■ WORK TO COMPLETE: Every line below must be copied as written, except for pictures.

■ SOURCE MATERIAL:
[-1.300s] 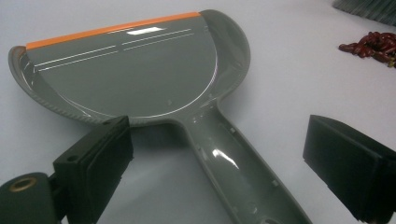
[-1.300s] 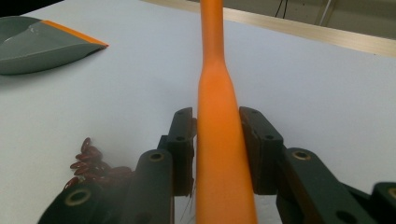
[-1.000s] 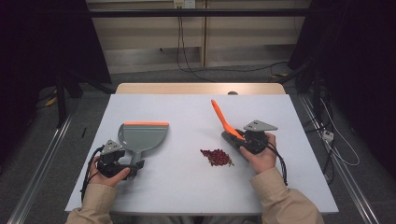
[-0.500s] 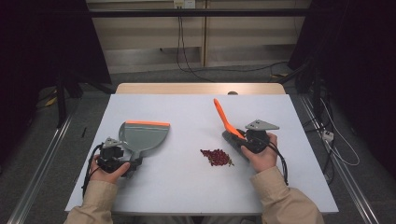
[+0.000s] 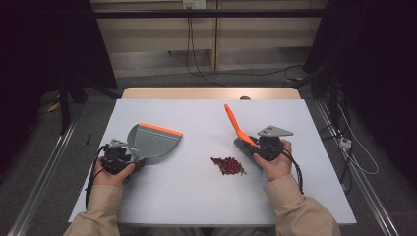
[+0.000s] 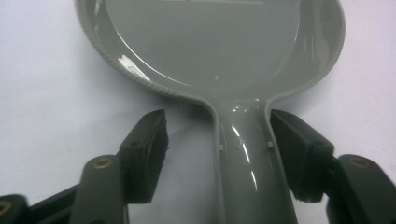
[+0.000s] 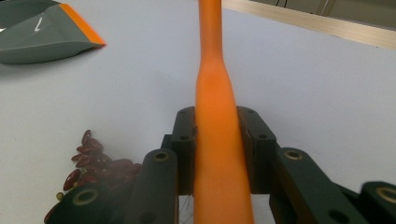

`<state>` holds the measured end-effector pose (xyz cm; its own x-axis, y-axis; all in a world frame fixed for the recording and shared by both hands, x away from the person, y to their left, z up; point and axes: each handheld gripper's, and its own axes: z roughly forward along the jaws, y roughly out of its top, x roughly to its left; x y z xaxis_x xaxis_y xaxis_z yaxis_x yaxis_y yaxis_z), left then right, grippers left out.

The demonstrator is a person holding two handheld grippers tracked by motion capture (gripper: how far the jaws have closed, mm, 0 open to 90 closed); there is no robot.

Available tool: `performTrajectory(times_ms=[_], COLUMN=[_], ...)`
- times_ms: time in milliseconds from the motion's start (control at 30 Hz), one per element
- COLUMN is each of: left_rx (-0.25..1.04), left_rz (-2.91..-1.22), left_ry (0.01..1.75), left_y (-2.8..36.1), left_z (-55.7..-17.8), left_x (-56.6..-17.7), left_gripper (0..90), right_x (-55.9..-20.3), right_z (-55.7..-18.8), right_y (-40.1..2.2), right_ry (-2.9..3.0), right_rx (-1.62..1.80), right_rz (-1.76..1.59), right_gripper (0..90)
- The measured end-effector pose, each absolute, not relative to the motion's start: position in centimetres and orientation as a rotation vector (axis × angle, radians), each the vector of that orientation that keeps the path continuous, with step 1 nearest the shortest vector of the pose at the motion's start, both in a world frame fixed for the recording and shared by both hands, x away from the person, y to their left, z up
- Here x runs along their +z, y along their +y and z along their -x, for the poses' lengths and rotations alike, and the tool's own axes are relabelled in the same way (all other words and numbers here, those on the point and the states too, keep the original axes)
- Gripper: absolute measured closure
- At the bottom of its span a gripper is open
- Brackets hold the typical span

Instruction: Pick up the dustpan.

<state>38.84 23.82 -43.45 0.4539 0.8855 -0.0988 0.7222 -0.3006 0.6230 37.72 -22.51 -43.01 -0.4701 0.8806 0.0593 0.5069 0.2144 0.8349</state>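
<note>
On the pale worktop (image 5: 196, 196), we see the left hand-held gripper (image 6: 219, 154), jaws just narrowing, straddling the grey plastic dustpan (image 6: 210, 51) handle pointing 12 o'clock, ungripped.

A fixed camera looked forward and down over the white tabletop (image 5: 196, 196). Two close cameras rode the grippers; the right one shared the dustpan (image 7: 42, 35) with it.

Dustpan (image 5: 153, 142) sits on the table (image 5: 196, 206) at centre-left of the high view, its handle pointing lower left. Bean pile (image 5: 228, 165) lies right of it, mid-frame. Brush (image 5: 238, 128) stands tilted just upper right of the beans.
</note>
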Motion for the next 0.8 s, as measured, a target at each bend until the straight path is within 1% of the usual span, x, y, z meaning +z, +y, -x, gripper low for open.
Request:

■ YOUR RESPONSE:
[-1.300s] 
[-1.300s] 
[-1.000s] 
[-0.500s] 
[+0.000s] 
[+0.000s] 
[+0.000s] 

`<state>` holds the measured end-effector pose (xyz cm; its own x-axis, y-axis; all in a world frame fixed for the recording and shared by both hands, x away from the person, y to their left, z up; point and axes: each handheld gripper's, and its own axes: z roughly forward along the jaws, y roughly out of its top, x roughly to its left; x y z xaxis_x xaxis_y xaxis_z yaxis_x yaxis_y yaxis_z), left then right, grippers left out.

The demonstrator is a person holding two handheld grippers tracked by motion capture (gripper: how far the jaws have closed, mm, 0 open to 90 closed); there is no robot.

Available tool: `performTrajectory(times_ms=[_], COLUMN=[_], ...)`
- times_ms: time in milliseconds from the motion's start (control at 30 Hz), one per element
- COLUMN is each of: left_rx (-0.25..1.04), left_rz (-2.91..-1.22), left_ry (0.01..1.75), left_y (-2.8..36.1), left_z (-55.7..-17.8), left_x (-56.6..-17.7), left_gripper (0..90), right_x (-55.9..-20.3), right_z (-55.7..-18.8), right_y (-40.1..2.2), right_ry (-2.9..3.0), right_rx (-1.62..1.80), right_rz (-1.76..1.59), right_gripper (0..90)
- The measured end-effector pose, each absolute, not relative to the motion's start: position in centimetres and orientation as a rotation vector (axis × angle, radians), each the vector of that orientation that keeps the path continuous, with step 1 nearest the shortest vector of the pose at the motion's start, both in a world frame fixed for the recording and shared by both hands, x away from the person, y to their left, z up
- Here x runs along their +z, y along their +y and z along their -x, for the poses' lengths and rotations alike, and the tool's own axes are relabelled in the same way (all other words and numbers here, those on the point and the states too, keep the original axes)
- Gripper: absolute measured closure
- At the bottom of its span a gripper is open
- Brackets hold the typical span

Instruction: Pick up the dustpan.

<state>38.84 23.82 -43.45 0.4539 0.8855 -0.0988 0.7222 -0.3006 0.6230 37.72 -22.51 -43.01 -0.4701 0.8806 0.0593 0.5069 0.2144 0.8349</state>
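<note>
On the pale worktop (image 5: 196, 196), we see the left hand-held gripper (image 6: 219, 154), jaws just narrowing, straddling the grey plastic dustpan (image 6: 210, 51) handle pointing 12 o'clock, ungripped.

A fixed camera looked forward and down over the white tabletop (image 5: 196, 196). Two close cameras rode the grippers; the right one shared the dustpan (image 7: 42, 35) with it.

Dustpan (image 5: 153, 142) sits on the table (image 5: 196, 206) at centre-left of the high view, its handle pointing lower left. Bean pile (image 5: 228, 165) lies right of it, mid-frame. Brush (image 5: 238, 128) stands tilted just upper right of the beans.
</note>
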Motion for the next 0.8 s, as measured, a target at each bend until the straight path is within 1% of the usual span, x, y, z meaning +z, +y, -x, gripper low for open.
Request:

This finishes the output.